» TASK GOAL
From top to bottom, retype the data exactly, passing over any picture.

» DATASET EXCERPT
□ □ □

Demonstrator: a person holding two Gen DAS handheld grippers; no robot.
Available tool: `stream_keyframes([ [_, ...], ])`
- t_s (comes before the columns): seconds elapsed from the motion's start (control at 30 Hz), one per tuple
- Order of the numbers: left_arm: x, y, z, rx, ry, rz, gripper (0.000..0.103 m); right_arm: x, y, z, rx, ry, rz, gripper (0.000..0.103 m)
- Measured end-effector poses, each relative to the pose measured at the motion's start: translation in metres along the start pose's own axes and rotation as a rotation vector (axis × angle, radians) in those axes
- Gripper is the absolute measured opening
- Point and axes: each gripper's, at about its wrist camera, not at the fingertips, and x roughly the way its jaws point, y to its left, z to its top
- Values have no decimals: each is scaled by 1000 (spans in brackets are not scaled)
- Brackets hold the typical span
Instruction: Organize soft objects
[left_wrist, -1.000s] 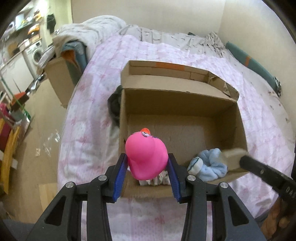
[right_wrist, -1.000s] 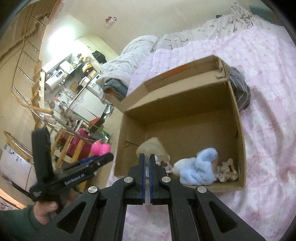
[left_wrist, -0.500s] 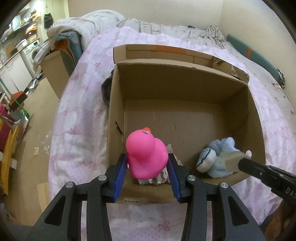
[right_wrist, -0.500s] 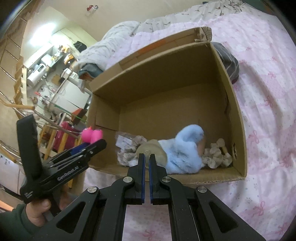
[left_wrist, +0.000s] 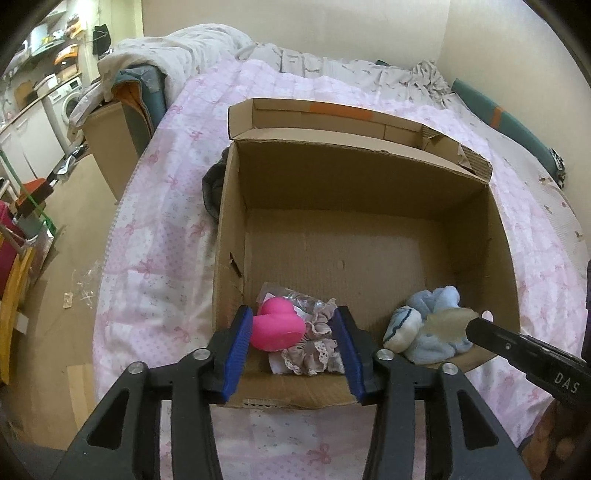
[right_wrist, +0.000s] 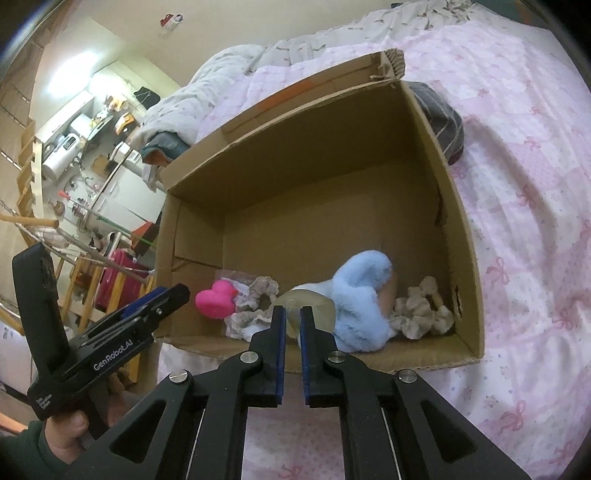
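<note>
**A:** How far along was the tidying?

**B:** Well on, by my reading; the cardboard box (left_wrist: 369, 206) sat open on the pink bedspread (left_wrist: 159, 236), and soft things were already gathered along its near wall; a pink rubber duck (left_wrist: 277, 328) at the near left, a frilly scrunchie (left_wrist: 314, 345) touching it on the right, a pale blue fluffy item (right_wrist: 360, 302) further right, and a beige scrunchie (right_wrist: 421, 314) in the near right corner.

**A:** And the grippers?

**B:** The left gripper (left_wrist: 293, 350) had its jaws spread wide above the near rim; the duck lay between them but low in the box, so I judged it let go; the right gripper (right_wrist: 292, 334) had its jaws nearly together with a narrow gap; a translucent tan piece (right_wrist: 306, 308) showed just beyond its tips, though I could not tell whether it was gripped.

**A:** Anything left to do?

**B:** A dark striped cloth (right_wrist: 441, 118) lay on the bed just outside the far right of the box; that, I guessed, might still need putting in; the far half of the box floor was bare.
</note>
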Motion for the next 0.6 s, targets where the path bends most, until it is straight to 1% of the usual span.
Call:
stream_keyframes([
  [0.03,0,0,0,-1,-1,1,55,-1,0,0,1,-4,2,9],
  [0.07,-1,0,0,-4,-4,2,58,-2,0,0,2,-9,1,9],
  [0.1,-2,1,0,-7,-6,0,61,-3,0,0,2,-15,-1,13],
  [0.13,-3,1,0,-10,-10,-2,62,-4,-1,0,4,-20,-2,22],
  [0.17,-4,1,1,-10,-13,-1,62,-5,-1,1,8,-25,-1,27],
  [0.2,-5,1,1,-7,-15,3,63,-7,-2,1,12,-32,5,40],
  [0.23,-6,1,1,-4,-19,6,63,-8,-3,2,18,-40,11,61],
  [0.27,-8,1,2,-4,-27,8,63,-11,-3,3,21,-56,18,70],
  [0.3,-10,1,2,-4,-34,10,63,-15,-2,3,19,-77,24,76],
  [0.37,-15,1,3,0,-53,14,63,-22,1,4,5,-106,37,76],
  [0.47,-23,1,3,11,-92,52,63,-30,4,4,-14,-142,21,87],
  [0.6,-33,5,3,-1,-123,84,63,-41,12,6,-65,-198,-71,100],
])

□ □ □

» WRITTEN ANSWER
Demonstrator: a person holding two Gen DAS handheld grippers; no robot.
Available tool: `stream_keyframes([ [_, ...], ])`
- t_s (comes before the columns): seconds elapsed from the motion's start (control at 30 Hz), one per tuple
- Order of the numbers: left_arm: x, y, z, rx, ry, rz, gripper (0.000..0.103 m); right_arm: x, y, z, rx, ry, rz, gripper (0.000..0.103 m)
- Measured end-effector poses, each relative to the pose measured at the motion's start: translation in metres along the start pose's own axes and rotation as a rotation vector (axis × angle, radians) in those axes
- Gripper is the absolute measured opening
- Point and axes: each gripper's, at about its wrist camera, not at the fingertips, and x roughly the way its jaws point, y to its left, z to its top
- Values have no decimals: each is scaled by 1000 (spans in brackets are not scaled)
- Brackets hold the typical span
Instruction: Organize soft objects
[left_wrist, -1.000s] 
[right_wrist, -1.000s] 
[left_wrist, -0.500s] 
[right_wrist, -0.500s] 
[left_wrist, +0.000s] 
[right_wrist, +0.000s] 
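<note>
**A:** How far along was the tidying?

**B:** Well on, by my reading; the cardboard box (left_wrist: 369, 206) sat open on the pink bedspread (left_wrist: 159, 236), and soft things were already gathered along its near wall; a pink rubber duck (left_wrist: 277, 328) at the near left, a frilly scrunchie (left_wrist: 314, 345) touching it on the right, a pale blue fluffy item (right_wrist: 360, 302) further right, and a beige scrunchie (right_wrist: 421, 314) in the near right corner.

**A:** And the grippers?

**B:** The left gripper (left_wrist: 293, 350) had its jaws spread wide above the near rim; the duck lay between them but low in the box, so I judged it let go; the right gripper (right_wrist: 292, 334) had its jaws nearly together with a narrow gap; a translucent tan piece (right_wrist: 306, 308) showed just beyond its tips, though I could not tell whether it was gripped.

**A:** Anything left to do?

**B:** A dark striped cloth (right_wrist: 441, 118) lay on the bed just outside the far right of the box; that, I guessed, might still need putting in; the far half of the box floor was bare.
</note>
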Motion for the next 0.6 s, targets where the path bends most, until it is straight to 1% of the usual span.
Call:
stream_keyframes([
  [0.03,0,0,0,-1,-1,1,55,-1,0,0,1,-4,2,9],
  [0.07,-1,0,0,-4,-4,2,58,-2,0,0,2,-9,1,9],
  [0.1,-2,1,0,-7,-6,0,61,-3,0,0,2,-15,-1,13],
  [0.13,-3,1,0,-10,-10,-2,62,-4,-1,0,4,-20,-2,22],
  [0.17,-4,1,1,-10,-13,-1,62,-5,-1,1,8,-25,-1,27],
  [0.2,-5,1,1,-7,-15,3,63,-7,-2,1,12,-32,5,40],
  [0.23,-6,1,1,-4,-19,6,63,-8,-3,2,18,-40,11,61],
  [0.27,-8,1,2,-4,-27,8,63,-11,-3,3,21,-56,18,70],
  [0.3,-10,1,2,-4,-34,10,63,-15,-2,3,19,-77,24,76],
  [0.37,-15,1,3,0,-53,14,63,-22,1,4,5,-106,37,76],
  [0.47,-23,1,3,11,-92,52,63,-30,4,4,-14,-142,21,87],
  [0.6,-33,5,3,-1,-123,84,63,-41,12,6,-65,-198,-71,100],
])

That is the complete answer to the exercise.